The present system should be burned to the stake. Get all the medical parasites, administrators who add no value and Wall Street profiteers from the misfortune of their fellow Americans off the backs of Americans.

And when you do that, you get a bunch of the financial benefits I wrote about, jobs, economy, etc. If you don't, and do public option, you don't get those benefits.

Trying to impose price controls on a fractured system would be a nightmare and a constant battle with the GOP "Oh if medical company X doesn't get a 1000 percent price increase, we'll shut the country down" That BS needs to go.

Single payer. F**k off Republicans. Live happily ever after. End of story.

I'm tired of the screwing around. 70 years of this nonsense is enough. The country needs to get this behind it so it can focus on more important issues it must face this century. Too much hot air has been expended already. And the Republicans continue to offer no solution. Let's have Bernie's revolution and be done with this.

kiva

(4,373 posts)
5. Health insurance is not health care.
Wed Jan 27, 2016, 10:57 PM
Jan 2016

Ask one of the thousands of people who can't afford the deductibles of the lower tier plan.

 

truebluegreen

(9,033 posts)
7. Better question is to ask how many of the 10%
Thu Jan 28, 2016, 12:06 AM
Jan 2016

are un-insured because their states did not expand Medicaid? What is the insured rate in Massachusetts right now? 5%? I think that is right...so maybe the additional 5% is because of that lack of expansion elsewhere.
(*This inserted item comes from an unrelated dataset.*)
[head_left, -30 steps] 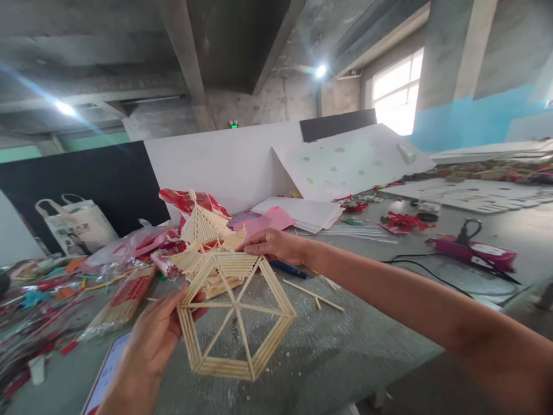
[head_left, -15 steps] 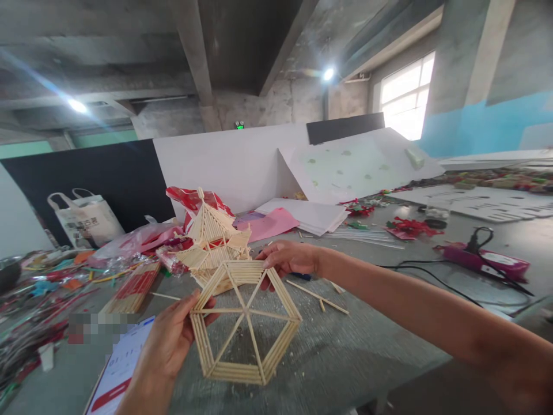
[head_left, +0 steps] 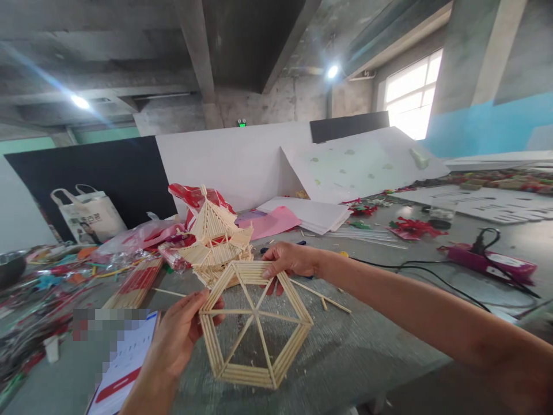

And yes, we do need single payer. Health insurance is not health care. Health insurance is allowing the survival of vampire fucking bats leaching off of Americans: we are not citizens, we are commodities to be exploited.

Snobblevitch

(1,958 posts)
8. The current ACA needs some revisions.
Thu Jan 28, 2016, 12:28 AM
Jan 2016

My brother's family was insured through his wife's employer. They dropped coverage for their employees. Because of the huge increase in costs. He is now paying four times as much for less coverage and a much higher deductable.